Classification of Multispectral High-Resolution Satellite Imagery Using LIDAR Elevation Data María C. Alonso and José A. Malpica Dpto. de Matemáticas Escuela Politécnica. Universidad de Alcalá de Henares, Spain {mconcepcion.alonso,josea.malpica}@uah.es

Abstract. This paper studies the influence of airborne LIDAR elevation data on the classification of multispectral SPOT5 imagery over a semi-urban area; to do this, multispectral and LIDAR elevation data are integrated in a single imagery file composed of independent multiple bands. The Support Vector Machine is used to classify the imagery.
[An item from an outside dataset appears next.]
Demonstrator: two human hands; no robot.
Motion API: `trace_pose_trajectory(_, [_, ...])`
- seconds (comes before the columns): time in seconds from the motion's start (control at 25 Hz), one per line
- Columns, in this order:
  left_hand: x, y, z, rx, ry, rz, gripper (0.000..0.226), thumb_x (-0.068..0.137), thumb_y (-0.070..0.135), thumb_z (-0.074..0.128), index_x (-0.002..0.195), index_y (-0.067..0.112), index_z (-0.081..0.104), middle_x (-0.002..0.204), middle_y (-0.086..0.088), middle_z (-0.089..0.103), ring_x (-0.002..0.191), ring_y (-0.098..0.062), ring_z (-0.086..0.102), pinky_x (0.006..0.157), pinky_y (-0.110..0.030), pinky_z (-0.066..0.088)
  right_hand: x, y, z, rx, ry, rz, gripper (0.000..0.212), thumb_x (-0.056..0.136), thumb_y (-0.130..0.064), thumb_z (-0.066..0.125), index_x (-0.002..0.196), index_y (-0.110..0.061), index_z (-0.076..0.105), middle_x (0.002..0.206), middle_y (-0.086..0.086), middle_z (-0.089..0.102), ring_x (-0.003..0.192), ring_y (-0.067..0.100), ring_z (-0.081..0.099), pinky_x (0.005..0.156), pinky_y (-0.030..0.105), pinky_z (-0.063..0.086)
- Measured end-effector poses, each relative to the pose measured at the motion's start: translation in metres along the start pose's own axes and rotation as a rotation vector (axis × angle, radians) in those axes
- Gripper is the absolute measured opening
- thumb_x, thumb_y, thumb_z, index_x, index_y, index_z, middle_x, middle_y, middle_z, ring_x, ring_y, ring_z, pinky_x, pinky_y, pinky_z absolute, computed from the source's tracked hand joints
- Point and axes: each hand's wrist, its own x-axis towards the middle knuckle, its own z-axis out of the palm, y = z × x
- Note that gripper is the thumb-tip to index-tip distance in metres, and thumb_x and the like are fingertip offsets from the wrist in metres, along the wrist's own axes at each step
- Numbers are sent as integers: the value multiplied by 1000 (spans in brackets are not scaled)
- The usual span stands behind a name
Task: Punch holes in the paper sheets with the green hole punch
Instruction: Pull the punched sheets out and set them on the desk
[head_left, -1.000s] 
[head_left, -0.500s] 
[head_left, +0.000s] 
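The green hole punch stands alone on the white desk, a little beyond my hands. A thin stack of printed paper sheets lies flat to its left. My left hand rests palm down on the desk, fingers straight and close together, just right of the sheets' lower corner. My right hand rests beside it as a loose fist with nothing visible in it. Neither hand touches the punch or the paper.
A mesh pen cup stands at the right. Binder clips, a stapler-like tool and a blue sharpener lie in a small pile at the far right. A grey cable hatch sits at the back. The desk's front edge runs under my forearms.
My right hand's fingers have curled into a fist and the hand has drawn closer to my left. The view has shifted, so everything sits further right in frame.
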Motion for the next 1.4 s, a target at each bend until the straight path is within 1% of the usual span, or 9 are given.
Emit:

A scheme of five classes was chosen; ground truth samples were then collected in two sets, one for training the classifier and the other for checking its quality after classification. The results show that the integration of LIDAR elevation data improves the classification of multispectral bands; the assessment and comparison of the classification results have been carried out using complete confusion matrices. Improvements are evident in classes with similar spectral characteristics but for which altitude is a relevant discrimination factor. An overall improvement of 28.3% was obtained, when LIDAR was included. Keywords: LIDAR; Satellite Imagery; Classification, Support Vector Machine.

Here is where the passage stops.